Dans le Rock , on n’a pas attendu Nick Cave et ses Mauvaises Graines Berlinoises pour évoquer les flonflons de la décadence. Les Doors reprenaient déjà Kurt Weill en 1967 et les Beatles eux-mêmes imaginaient une ducasse sous hallucinogènes dans Being For The Benefit Of Mr Kite la même année. Les gars s’y collent aussi avec The Great Beautician In The Sky en invitant tout le monde à valser. Bien sûr c’est déglingué et surtout éphémère car à nouveau le tempo s’accélère. Le chanteur en plein théâtre d’ombres en profite pour frimer en racontant qu’il connaît nos secrets de beaux gosses. Son découpage des mots s’avère exemplaire.

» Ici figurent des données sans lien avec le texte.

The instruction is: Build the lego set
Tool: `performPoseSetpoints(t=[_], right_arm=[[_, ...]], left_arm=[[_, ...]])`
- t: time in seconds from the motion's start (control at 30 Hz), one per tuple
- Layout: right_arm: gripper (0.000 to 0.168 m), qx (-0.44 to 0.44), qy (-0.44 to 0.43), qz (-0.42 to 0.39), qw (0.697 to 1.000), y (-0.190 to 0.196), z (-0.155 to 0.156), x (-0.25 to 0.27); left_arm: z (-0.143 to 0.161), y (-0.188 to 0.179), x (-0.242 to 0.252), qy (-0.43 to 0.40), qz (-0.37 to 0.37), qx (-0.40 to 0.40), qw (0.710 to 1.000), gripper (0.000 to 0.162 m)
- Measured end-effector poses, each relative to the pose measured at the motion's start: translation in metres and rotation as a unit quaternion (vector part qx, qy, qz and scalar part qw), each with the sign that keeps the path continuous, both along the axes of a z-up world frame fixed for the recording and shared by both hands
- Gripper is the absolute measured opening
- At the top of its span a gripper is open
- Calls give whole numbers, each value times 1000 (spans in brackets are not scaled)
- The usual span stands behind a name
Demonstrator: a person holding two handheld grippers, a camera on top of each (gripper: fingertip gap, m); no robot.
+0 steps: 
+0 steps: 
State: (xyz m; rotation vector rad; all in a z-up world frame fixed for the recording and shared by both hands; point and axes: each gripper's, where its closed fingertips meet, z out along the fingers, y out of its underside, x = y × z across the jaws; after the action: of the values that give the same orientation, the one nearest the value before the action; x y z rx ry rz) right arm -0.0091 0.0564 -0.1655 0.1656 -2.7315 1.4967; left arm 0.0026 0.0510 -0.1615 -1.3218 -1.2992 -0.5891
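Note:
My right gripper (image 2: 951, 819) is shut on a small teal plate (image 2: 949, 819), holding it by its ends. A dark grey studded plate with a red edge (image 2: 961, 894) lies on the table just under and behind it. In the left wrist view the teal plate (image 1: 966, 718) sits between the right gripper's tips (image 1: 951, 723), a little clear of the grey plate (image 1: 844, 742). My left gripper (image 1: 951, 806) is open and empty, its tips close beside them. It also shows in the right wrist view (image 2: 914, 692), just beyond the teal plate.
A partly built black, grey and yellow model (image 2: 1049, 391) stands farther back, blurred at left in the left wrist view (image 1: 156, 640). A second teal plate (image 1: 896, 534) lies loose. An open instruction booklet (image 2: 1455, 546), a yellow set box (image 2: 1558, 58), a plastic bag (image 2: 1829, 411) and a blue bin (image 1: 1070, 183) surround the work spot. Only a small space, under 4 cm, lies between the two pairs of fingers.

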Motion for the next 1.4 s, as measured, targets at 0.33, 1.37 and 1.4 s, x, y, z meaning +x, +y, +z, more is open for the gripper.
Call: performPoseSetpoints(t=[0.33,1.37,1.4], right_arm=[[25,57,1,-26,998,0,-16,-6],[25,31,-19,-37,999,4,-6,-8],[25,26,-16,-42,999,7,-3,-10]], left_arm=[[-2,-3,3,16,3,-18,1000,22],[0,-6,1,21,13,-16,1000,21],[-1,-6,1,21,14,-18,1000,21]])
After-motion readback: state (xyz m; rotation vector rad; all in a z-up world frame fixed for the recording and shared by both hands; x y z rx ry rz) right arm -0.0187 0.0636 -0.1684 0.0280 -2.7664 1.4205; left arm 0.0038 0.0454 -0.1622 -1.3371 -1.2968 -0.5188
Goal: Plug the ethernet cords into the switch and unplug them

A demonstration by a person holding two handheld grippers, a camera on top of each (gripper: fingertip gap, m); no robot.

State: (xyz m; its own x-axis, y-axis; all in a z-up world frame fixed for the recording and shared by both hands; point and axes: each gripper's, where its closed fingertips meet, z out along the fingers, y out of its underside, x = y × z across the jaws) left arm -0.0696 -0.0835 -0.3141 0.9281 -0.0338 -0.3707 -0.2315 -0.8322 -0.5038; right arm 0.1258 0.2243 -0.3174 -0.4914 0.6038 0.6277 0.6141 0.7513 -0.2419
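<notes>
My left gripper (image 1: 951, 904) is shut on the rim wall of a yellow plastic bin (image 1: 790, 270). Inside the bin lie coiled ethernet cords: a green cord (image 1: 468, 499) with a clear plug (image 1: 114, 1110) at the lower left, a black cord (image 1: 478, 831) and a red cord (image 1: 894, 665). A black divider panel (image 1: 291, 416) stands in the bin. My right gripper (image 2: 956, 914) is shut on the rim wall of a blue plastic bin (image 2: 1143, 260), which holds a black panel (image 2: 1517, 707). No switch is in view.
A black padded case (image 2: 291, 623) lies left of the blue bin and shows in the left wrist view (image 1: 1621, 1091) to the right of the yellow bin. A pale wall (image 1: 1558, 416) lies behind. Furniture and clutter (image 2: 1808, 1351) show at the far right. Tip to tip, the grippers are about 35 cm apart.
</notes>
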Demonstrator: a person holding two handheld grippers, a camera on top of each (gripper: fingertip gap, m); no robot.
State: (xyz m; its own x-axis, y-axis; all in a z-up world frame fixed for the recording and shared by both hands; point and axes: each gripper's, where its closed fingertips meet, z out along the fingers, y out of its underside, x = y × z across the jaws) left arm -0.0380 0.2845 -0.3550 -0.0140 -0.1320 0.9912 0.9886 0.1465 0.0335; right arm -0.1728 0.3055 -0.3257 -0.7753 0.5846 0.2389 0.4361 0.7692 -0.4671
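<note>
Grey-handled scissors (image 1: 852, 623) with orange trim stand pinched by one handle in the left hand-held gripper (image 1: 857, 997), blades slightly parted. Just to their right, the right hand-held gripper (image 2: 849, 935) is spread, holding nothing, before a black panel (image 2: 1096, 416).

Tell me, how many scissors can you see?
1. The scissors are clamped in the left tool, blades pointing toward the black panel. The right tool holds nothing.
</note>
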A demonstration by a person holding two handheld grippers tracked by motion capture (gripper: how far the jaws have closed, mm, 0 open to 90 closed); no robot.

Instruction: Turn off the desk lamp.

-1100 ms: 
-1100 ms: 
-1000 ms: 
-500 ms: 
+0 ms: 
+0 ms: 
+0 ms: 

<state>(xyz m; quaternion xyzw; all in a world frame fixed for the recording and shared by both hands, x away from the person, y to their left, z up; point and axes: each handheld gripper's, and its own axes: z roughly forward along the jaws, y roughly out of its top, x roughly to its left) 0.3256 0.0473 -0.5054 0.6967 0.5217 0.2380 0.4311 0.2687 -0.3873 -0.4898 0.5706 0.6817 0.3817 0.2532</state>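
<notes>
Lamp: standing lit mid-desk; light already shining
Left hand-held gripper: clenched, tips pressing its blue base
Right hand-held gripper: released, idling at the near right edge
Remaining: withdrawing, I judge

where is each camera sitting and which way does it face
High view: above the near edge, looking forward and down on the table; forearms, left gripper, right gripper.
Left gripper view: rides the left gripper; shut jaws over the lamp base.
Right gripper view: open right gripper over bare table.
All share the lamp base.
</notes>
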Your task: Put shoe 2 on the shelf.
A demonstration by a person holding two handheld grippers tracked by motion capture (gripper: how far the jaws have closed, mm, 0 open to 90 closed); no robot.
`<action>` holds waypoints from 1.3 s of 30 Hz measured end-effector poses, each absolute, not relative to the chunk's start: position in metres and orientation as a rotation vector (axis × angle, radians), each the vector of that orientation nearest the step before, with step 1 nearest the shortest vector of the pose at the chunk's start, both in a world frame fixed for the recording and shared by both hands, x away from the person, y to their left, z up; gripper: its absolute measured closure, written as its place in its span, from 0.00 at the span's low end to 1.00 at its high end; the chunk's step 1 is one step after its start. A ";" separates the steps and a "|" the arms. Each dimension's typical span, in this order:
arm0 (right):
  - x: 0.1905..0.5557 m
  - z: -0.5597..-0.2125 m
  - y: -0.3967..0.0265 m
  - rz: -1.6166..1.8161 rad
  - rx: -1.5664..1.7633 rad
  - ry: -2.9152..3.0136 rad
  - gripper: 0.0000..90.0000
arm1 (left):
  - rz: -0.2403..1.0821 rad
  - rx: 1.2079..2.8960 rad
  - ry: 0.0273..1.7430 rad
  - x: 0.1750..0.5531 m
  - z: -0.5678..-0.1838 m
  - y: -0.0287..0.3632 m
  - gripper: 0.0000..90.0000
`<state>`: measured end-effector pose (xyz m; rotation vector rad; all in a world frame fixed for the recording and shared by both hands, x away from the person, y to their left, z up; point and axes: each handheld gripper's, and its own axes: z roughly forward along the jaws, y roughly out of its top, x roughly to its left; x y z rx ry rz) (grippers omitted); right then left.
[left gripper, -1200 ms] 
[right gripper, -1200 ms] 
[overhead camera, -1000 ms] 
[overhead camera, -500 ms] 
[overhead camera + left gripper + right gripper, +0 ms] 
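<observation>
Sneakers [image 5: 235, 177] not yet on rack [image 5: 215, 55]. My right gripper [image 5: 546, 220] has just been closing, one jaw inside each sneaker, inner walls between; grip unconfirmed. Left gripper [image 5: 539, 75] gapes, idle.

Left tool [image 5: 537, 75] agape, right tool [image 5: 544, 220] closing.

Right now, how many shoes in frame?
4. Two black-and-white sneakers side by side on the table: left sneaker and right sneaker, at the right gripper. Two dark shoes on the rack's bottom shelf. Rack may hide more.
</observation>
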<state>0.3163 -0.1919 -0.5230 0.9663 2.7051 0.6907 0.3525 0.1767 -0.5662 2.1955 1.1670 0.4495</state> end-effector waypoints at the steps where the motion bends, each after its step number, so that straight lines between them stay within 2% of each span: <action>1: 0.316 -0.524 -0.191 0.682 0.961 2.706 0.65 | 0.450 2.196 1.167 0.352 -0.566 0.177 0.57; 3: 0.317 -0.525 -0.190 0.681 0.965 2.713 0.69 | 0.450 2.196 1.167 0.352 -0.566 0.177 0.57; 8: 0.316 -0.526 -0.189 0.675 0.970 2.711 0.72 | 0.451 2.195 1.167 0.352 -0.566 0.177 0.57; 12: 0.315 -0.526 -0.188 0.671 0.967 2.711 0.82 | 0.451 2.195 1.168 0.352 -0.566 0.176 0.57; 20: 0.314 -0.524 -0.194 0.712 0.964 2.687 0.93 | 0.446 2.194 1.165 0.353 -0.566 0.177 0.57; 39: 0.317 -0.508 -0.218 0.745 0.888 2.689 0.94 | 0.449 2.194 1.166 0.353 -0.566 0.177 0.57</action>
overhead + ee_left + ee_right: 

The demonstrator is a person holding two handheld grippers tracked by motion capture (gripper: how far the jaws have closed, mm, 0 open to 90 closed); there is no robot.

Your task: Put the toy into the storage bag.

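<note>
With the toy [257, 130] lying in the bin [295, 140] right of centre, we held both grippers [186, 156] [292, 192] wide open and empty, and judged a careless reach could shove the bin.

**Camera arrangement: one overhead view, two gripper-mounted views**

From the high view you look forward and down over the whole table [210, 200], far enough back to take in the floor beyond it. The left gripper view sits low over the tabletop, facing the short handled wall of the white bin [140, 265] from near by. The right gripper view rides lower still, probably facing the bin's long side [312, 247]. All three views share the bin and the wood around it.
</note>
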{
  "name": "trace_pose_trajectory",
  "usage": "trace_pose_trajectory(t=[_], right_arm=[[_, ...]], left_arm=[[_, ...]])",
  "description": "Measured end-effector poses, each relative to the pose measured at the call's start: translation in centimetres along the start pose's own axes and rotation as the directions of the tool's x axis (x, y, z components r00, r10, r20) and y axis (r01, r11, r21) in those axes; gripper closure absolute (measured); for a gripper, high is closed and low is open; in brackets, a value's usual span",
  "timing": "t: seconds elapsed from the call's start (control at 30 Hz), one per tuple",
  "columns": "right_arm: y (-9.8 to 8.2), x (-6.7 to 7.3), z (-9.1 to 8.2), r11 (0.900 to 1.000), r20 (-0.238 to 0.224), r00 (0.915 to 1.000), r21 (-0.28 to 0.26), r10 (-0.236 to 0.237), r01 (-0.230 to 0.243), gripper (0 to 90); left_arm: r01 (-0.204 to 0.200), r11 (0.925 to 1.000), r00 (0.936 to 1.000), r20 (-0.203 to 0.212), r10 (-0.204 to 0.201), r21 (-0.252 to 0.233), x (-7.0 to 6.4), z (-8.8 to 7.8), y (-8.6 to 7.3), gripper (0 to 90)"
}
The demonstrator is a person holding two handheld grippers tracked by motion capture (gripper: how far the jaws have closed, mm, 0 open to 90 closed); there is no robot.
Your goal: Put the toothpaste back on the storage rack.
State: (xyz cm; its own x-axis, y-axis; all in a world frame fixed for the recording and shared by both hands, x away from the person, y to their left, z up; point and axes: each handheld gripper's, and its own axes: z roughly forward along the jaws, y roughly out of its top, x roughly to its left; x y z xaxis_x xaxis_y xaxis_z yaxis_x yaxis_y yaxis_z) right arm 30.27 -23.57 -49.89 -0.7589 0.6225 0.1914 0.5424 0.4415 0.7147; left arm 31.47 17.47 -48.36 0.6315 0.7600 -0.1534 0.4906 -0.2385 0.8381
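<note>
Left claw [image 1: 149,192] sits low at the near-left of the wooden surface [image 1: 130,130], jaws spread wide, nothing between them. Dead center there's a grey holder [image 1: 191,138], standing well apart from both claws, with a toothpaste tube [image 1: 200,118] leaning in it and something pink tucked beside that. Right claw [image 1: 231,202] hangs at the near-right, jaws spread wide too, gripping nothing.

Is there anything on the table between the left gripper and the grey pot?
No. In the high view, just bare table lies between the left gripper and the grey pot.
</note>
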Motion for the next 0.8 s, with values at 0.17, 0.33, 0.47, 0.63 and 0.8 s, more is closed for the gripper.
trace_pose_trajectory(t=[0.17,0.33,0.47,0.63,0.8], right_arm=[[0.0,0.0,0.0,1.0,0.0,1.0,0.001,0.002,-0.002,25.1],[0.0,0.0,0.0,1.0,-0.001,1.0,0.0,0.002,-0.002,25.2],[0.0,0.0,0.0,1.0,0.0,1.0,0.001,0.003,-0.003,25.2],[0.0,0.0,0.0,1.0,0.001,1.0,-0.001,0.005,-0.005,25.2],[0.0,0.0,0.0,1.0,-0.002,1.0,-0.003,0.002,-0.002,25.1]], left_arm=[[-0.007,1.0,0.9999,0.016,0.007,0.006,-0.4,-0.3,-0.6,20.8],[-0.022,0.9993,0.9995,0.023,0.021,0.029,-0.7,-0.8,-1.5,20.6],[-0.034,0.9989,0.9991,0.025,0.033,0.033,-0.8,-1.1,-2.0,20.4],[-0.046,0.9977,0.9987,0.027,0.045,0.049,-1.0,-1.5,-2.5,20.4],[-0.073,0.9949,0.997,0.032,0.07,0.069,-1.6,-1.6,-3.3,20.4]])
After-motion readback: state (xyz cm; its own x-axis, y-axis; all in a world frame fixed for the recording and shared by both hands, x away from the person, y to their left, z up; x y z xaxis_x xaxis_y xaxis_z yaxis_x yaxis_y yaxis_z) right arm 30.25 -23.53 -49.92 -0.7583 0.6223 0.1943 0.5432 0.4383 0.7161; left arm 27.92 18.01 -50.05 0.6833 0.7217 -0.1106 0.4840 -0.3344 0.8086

The Great Beautician In The Sky

The Light Pours Out Of Me est l’autre GRAND titre du disque avec Shot By Both Sides, et également une coécriture avec Pete Shelley. A l’époque, il est reconnu tout de suite comme un classique de la nouvelle vague. Et pour cause. La cadence rythmique obsédante du battement de Jackson et de la Rickenbacker groovy d’Adamson, plus le riff de McGeoch sur ses cordes graves interpellent tout de suite les neurones et les pieds. Devoto y règne en maître alors que Formula plus discret assure le nappage de synthés. Les ponts sont incroyables de sauvagerie froide.

The Light Pours Out Of Me

Un piano de bar introduit le final Parade. Retour au romantisme sombre, sophistiqué et décalé, très fin de siècle, bien loin des distorsions brutales de 76 / 77. En quelques minutes, Magazine annonce déjà cette mélancolie obscure qu’afficheront au delà des styles, Joy Division, The Cure et Bauhaus. Devoto confie son égarement amoureux :

Sometimes I forget that we’re supposed to be in love
Sometimes I forget my position

McGeoch, décidément le héros instrumental du LP, resort son saxophone et balance un superbe solo, vite suivi par celui de Formula aux claviers. Les ultimes notes s’échappent dans les derniers sillons du vinyle. Une magnifique conclusion.

Parade

Cette première œuvre de Magazine rencontrera un accueil souvent enthousiaste. Pour Rock et Folk, l’album représente la suite idéale d’un concert de Bowie en plein Isolar II Tour. En 1978, beaucoup perçoivent parfois inconsciemment que Magazine invente ce qui va devenir la New Wave. Certains reprochent quand même à Devoto son chant trop maniéré, à la limite d’une préciosité caricaturale. Plus problématique, l’attitude hautaine et absconse du leader avec les journalistes commence à desservir la réputation du gang, un aspect qui irrite son autre fondateur, John McGeoch. L’album se vend-il ? Sans doute assez pour lancer le quintet et envisager un autre opus. Depuis, Real Life est devenu un incontournable des classements des meilleurs disques, pour beaucoup l’album fondateur du Post-Punk et pour nous le premier d’une trilogie fabuleuse.